** Task material follows **

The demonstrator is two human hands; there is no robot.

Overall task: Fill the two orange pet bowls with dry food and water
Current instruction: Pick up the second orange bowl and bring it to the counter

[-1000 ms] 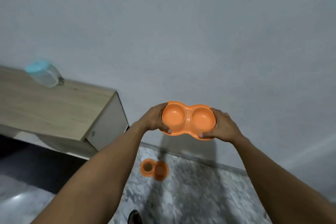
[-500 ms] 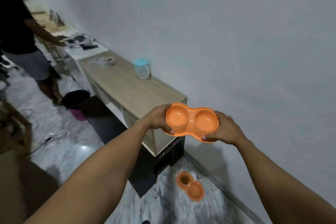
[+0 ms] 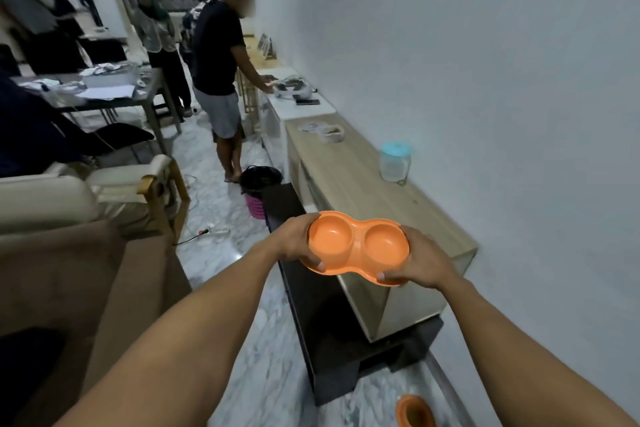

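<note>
Orange bowl point(image 3: 356, 248), same two-handed grip

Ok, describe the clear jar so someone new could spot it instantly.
Follow the white wall to the light-wood cabinet beside it. The jar stands on top, close to the wall. Unlike the low clutter farther along, it is clear with a pale blue lid.

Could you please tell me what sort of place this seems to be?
Probably a lived-in home living room, though busy with people: a cushioned armchair stands at the left, a long wooden sideboard runs along the wall, and a cluttered table sits farther back.
</note>
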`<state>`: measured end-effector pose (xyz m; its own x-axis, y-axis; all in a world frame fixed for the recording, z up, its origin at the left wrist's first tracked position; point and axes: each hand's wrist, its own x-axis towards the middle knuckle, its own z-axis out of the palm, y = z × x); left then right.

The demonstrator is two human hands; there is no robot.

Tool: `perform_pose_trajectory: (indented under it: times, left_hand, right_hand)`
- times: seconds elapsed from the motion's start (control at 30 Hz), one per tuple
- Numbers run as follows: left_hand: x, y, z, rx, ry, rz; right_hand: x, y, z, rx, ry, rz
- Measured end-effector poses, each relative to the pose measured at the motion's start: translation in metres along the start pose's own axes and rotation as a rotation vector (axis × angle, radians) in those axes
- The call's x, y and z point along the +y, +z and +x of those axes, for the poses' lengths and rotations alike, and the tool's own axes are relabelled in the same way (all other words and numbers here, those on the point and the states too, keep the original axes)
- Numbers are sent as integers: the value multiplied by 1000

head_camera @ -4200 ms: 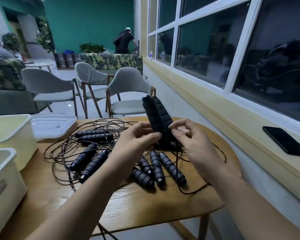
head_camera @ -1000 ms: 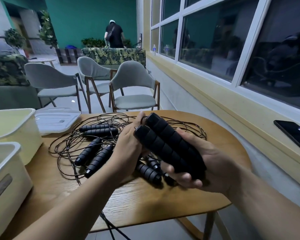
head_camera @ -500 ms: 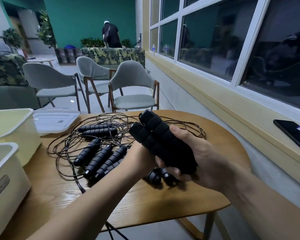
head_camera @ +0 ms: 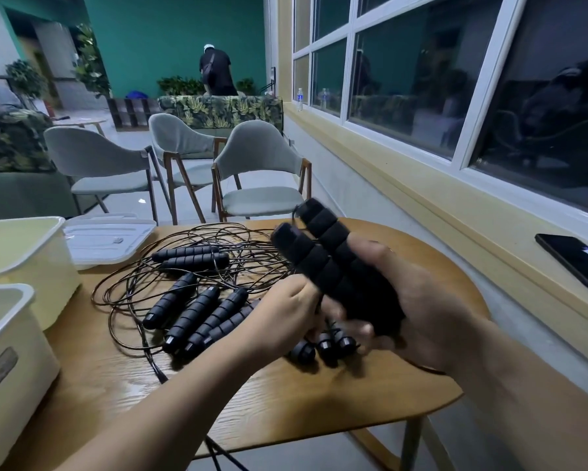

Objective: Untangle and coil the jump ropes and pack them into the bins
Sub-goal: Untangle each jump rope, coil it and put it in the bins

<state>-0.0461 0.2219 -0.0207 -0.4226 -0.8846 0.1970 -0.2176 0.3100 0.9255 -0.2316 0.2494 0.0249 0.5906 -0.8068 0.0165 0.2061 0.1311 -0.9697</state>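
Note:
My right hand [head_camera: 418, 300] grips a pair of black foam jump-rope handles [head_camera: 323, 253], held side by side and tilted up to the left above the table. My left hand [head_camera: 286, 311] is just under them with curled fingers, pinching the thin cord at the handles' lower end. A tangle of dark cords [head_camera: 184, 266] and several more black handles [head_camera: 201, 311] lies on the round wooden table [head_camera: 319, 402]. Two white bins stand at the left, one at the back [head_camera: 24, 266], one nearer [head_camera: 10, 362].
A white bin lid [head_camera: 105, 239] lies behind the tangle. Grey chairs [head_camera: 255, 171] stand past the table. A black phone [head_camera: 574, 260] rests on the yellow window ledge at right. One cord hangs over the table's front edge [head_camera: 218, 453]. A person stands far back.
My right hand has turned the handle pair from upright to slanted and lifted it slightly. My left hand has dropped from beside the handles to below them, onto the cord.

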Motion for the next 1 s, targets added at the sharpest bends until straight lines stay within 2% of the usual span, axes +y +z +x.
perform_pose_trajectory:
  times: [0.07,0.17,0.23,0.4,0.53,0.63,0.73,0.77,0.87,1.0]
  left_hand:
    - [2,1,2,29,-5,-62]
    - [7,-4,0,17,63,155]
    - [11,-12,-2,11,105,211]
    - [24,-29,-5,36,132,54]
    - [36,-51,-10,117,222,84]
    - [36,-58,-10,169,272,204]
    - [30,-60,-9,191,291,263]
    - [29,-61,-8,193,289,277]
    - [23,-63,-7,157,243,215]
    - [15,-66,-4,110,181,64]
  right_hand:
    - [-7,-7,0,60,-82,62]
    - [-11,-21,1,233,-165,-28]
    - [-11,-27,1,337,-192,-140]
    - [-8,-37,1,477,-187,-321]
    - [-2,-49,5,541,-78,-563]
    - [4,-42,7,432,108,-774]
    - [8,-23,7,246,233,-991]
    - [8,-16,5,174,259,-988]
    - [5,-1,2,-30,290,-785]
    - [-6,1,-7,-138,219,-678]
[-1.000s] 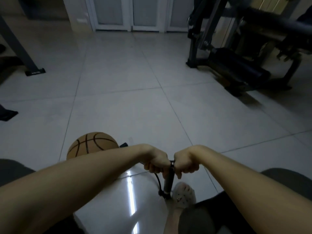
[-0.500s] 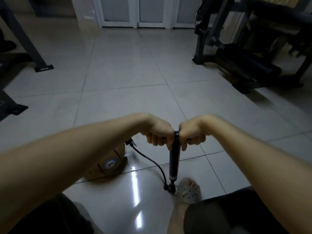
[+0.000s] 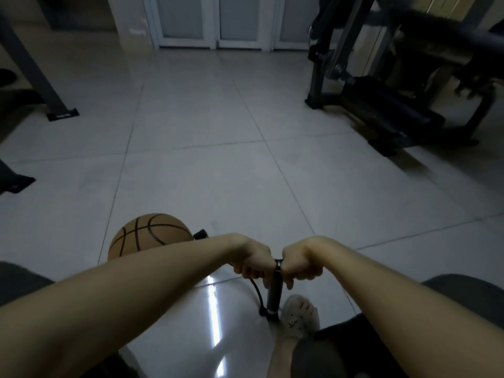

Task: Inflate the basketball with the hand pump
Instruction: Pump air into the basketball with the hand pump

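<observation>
The person's left hand (image 3: 255,261) and right hand (image 3: 300,264) sit side by side on the crossbar handle (image 3: 278,262) of a slim black cylindrical hand pump (image 3: 274,294), one on each side of its shaft. The fingers (image 3: 246,272) of the left hand are curled down round the left half of the handle. Those of the right hand wrap the right half in the same way, the thumb hanging beside the barrel, so both fists are closed tight on the bar. The pump stands nearly upright on the glossy pale grey tiled floor (image 3: 218,173), its base just beside a foot in a light-coloured perforated clog (image 3: 298,315); whether the foot presses on any part of the pump cannot be told. A thin black rubber hose (image 3: 256,291) leaves the base of the pump, loops up to the left and goes out of sight behind the left hand. The orange-brown basketball with black seams (image 3: 150,236) lies on the floor to the left of the pump, beyond the left forearm, which covers its lower part. A small black connector (image 3: 201,235) shows at the ball's right edge, just above the forearm — how it meets the ball is hidden. Farther off, dark metal gym equipment (image 3: 395,105) stands at the right, a slanted dark frame leg (image 3: 41,77) at the left, and white-framed frosted glass doors (image 3: 218,20) fill the far wall.
</observation>
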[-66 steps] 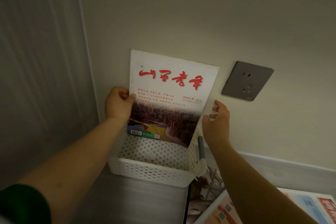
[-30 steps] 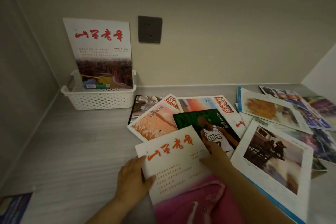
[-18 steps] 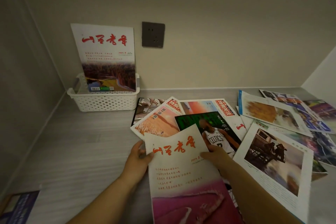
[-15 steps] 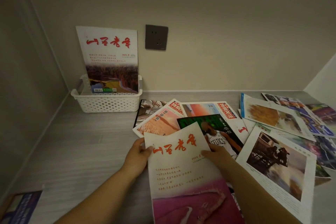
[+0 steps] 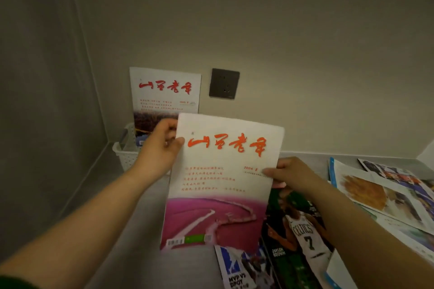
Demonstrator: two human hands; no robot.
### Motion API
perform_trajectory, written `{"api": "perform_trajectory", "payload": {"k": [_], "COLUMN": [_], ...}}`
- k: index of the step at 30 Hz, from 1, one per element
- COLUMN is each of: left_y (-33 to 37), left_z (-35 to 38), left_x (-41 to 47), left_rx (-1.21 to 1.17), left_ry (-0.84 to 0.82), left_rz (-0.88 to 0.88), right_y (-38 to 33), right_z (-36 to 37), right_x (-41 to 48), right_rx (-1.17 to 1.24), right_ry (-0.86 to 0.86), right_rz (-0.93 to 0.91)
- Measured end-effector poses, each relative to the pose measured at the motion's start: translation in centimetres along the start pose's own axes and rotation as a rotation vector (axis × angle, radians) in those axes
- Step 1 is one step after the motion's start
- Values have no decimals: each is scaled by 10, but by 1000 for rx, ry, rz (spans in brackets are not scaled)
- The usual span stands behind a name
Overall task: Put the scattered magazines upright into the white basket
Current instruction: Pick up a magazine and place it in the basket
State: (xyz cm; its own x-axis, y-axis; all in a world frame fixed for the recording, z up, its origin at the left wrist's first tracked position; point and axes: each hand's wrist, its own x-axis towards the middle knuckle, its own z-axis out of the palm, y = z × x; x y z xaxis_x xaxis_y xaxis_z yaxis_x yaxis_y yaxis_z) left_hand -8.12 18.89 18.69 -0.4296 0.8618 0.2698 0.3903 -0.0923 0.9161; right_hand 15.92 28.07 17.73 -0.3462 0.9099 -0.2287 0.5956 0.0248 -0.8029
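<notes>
Held above grey bench (image 5: 187, 270): white-and-pink paper magazine with red title (image 5: 223, 178), gripped at left edge by left hand (image 5: 159, 148), pinched at right edge by right hand (image 5: 291, 173). Behind, upright in white perforated plastic basket (image 5: 126, 157): second red-titled magazine (image 5: 164, 91). Below right: green basketball magazine (image 5: 296, 230).

Both forearms are bare, and a dark green sleeve (image 5: 13, 283) shows high on the left arm.

The pink magazine (image 5: 223, 183) shows red Chinese letters and "2024", the back magazine (image 5: 164, 91) has the same letters and "2025 9", the green magazine (image 5: 296, 253) says "CELTICS", "7" and "JAYLEN BROWN", and the blue magazine (image 5: 237, 272) says "MVP VS DPOY".
</notes>
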Motion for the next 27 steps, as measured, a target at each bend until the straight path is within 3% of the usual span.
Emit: {"api": "perform_trajectory", "payload": {"k": [9,15,22,27], "left_y": [25,9,-54,-79], "left_z": [-68,-100,-103,-100], "left_x": [103,165,193,198], "left_rx": [-52,-38,85,47], "left_ry": [336,533,412,431], "left_rz": [155,195,86,35], "right_y": [-124,-163,-137,-131], "right_z": [10,46,84,104], "right_x": [83,143,190,207], "right_rx": [-4,-37,-36,29], "right_ry": [119,257,242,197], "right_rz": [-319,-439,-330,-295]}}
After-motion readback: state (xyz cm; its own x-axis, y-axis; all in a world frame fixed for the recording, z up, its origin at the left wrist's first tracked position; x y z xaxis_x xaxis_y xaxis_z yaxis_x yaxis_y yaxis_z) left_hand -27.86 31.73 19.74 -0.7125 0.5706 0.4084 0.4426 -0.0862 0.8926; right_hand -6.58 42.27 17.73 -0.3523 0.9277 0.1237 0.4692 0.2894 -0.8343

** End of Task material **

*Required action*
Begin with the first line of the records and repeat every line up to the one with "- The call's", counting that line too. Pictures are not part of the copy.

*Answer below*
The demonstrator is two human hands; there is no robot.

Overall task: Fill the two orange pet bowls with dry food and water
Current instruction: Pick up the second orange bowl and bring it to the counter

[-1000 ms] 
[-500 ms] 
[+0 ms] 

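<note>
Orange bowl point(image 3: 356, 248), same two-handed grip

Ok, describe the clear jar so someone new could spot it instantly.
Follow the white wall to the light-wood cabinet beside it. The jar stands on top, close to the wall. Unlike the low clutter farther along, it is clear with a pale blue lid.

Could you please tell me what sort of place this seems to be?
Probably a lived-in home living room, though busy with people: a cushioned armchair stands at the left, a long wooden sideboard runs along the wall, and a cluttered table sits farther back.
</note>
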`<state>`: measured end-effector pose (xyz m; its own x-axis, y-axis; all in a world frame fixed for the recording, z up, its origin at the left wrist's first tracked position; point and axes: each hand's wrist, its own x-axis towards the middle knuckle, its own z-axis out of the palm, y = z × x); left then right.

The demonstrator is two human hands; there is no robot.

Tool: `perform_pose_trajectory: (indented under it: times, left_hand, right_hand)`
- times: seconds elapsed from the motion's start (control at 30 Hz), one per tuple
- Numbers run as follows: left_hand: x, y, z, rx, ry, rz; right_hand: x, y, z, rx, ry, rz
- Measured end-effector poses, each relative to the pose measured at the motion's start: translation in metres along the start pose's own axes and rotation as a rotation vector (axis × angle, radians) in those axes
- The call's x, y and z point along the +y, +z and +x of those axes, for the poses' lengths and rotations alike, and the tool's own axes are relabelled in the same way (all other words and numbers here, those on the point and the states too, keep the original axes)

Besides this answer, nothing more is needed.